Instruction for the data below: set down exactly the lines from the line with "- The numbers" to the line with "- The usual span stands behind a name", inclusive, and no others.

--- The data Enclosed Below ---

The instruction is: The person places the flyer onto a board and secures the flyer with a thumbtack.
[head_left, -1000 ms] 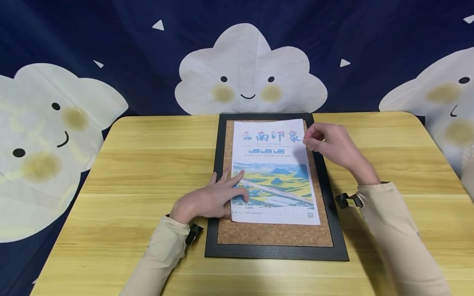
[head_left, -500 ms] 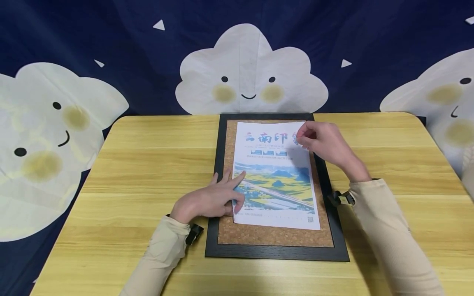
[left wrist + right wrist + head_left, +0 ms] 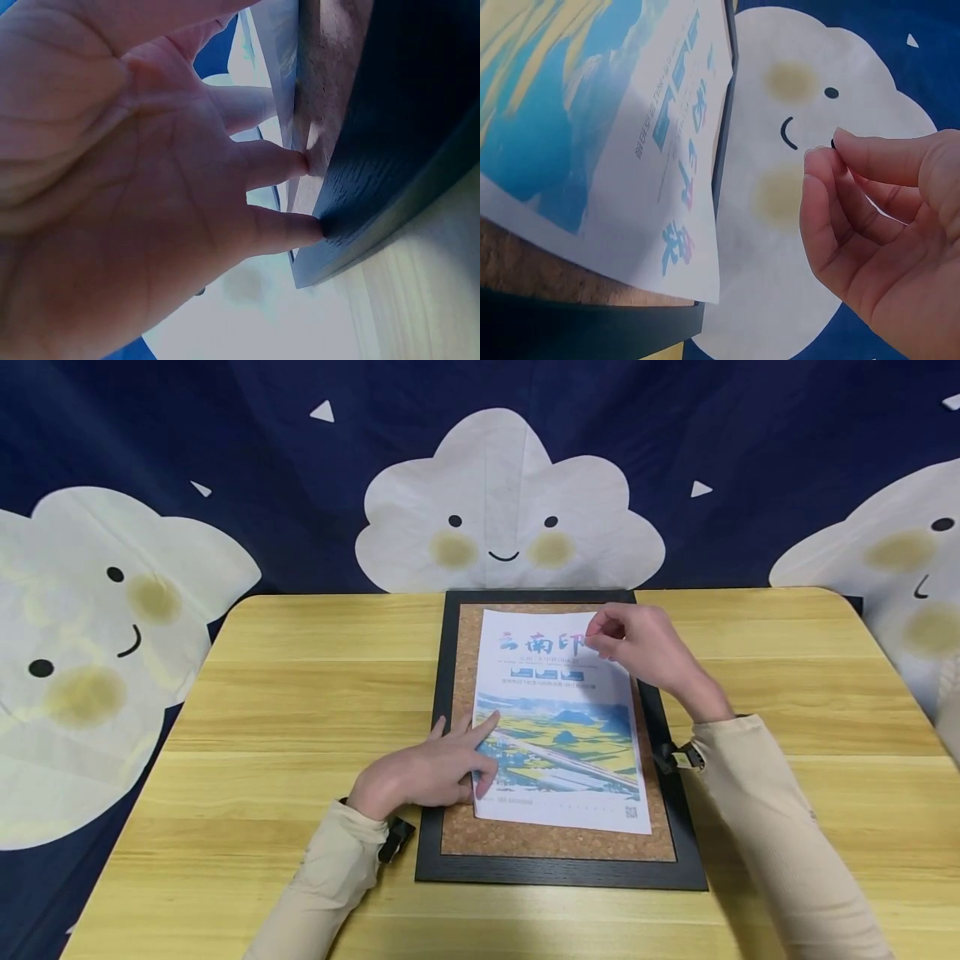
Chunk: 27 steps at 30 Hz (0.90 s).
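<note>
A printed poster (image 3: 555, 727) with a yellow-and-blue landscape lies on the cork (image 3: 555, 845) of a black-framed board (image 3: 562, 871). My left hand (image 3: 427, 772) spreads over the poster's lower left edge, its bent thumb on the paper. In the left wrist view, two of its fingertips touch the cork and the frame. Above the poster's upper right corner, my right hand (image 3: 637, 643) brings thumb and forefinger together. The right wrist view has a tiny dark object (image 3: 834, 143) pinched at those tips; its kind cannot be made out. There the poster's top edge (image 3: 718, 255) looks slightly raised.
The board lies on a light wooden table (image 3: 300, 693), its top near the far edge. Behind hangs a dark blue cloth (image 3: 285, 460) with white smiling clouds. A small black camera is worn on each wrist.
The poster has slid a little right and toward me on the cork. My right hand has moved left over its top corner. The left hand stays nearly in place.
</note>
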### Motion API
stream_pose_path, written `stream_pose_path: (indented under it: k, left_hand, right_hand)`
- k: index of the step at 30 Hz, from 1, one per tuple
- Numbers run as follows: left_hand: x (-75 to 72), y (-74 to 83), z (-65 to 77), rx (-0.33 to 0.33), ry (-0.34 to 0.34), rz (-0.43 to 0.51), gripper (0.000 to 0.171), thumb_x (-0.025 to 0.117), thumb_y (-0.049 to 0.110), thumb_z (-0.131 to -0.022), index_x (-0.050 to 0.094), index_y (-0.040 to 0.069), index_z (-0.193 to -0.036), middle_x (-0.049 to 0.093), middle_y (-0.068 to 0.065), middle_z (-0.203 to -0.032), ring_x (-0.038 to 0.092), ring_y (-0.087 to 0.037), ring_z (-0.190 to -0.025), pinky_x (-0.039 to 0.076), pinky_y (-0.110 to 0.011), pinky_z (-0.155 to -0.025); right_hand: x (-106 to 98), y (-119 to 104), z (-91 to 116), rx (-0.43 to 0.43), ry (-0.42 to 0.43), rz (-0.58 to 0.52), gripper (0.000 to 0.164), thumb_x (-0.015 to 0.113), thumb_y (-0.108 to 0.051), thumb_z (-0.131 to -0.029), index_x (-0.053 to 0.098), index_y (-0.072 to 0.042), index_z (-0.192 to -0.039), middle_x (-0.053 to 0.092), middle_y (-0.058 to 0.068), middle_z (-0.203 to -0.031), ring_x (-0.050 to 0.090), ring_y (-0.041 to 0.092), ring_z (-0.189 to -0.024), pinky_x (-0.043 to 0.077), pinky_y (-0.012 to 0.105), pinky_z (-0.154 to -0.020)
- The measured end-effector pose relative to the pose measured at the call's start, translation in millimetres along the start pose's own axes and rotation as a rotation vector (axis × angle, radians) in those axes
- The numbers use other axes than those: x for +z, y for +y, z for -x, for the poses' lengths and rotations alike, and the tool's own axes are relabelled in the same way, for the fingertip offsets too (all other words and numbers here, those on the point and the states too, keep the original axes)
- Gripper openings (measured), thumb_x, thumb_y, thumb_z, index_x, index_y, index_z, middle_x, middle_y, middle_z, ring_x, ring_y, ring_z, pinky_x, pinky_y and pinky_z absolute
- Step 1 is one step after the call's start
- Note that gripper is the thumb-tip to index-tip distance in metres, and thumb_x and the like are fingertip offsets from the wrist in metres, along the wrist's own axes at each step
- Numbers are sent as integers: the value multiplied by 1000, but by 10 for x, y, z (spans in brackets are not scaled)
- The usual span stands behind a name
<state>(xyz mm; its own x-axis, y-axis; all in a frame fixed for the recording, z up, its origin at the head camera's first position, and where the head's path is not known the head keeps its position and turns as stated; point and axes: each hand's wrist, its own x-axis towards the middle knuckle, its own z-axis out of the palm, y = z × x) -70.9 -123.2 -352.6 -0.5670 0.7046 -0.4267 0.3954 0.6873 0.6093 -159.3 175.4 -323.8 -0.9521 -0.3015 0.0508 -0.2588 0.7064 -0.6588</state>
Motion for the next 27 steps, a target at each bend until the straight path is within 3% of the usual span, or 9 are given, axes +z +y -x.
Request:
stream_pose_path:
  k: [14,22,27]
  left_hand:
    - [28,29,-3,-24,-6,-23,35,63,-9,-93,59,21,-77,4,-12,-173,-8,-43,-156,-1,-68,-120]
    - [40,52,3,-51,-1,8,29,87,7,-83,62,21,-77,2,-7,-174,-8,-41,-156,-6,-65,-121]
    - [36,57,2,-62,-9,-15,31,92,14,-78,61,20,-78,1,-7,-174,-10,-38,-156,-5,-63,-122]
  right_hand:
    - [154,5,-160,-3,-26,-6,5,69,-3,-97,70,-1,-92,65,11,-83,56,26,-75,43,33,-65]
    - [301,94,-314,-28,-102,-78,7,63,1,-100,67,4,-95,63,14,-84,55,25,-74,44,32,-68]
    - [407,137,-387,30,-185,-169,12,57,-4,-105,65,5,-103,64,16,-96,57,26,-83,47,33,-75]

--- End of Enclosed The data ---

Finished exercise
- The numbers use other axes than those: x for +z, y for +y, z for -x, for the poses' lengths and rotations alike, and the tool's own axes are relabelled in the same way, for the fingertip offsets too (all other words and numbers here, those on the point and the states too, keep the original axes)
- Gripper openings (measured), thumb_x, thumb_y, thumb_z, index_x, index_y, index_z, middle_x, middle_y, middle_z, ring_x, ring_y, ring_z, pinky_x, pinky_y and pinky_z absolute
- Step 1 is one step after the call's start
- Note that gripper is the thumb-tip to index-tip distance in metres, and thumb_x and the like are fingertip offsets from the wrist in metres, along the wrist's own axes at each step
- Numbers are sent as integers: the value multiplied by 1000, but by 10 for x, y, z (spans in brackets are not scaled)
- The usual span stands behind a name

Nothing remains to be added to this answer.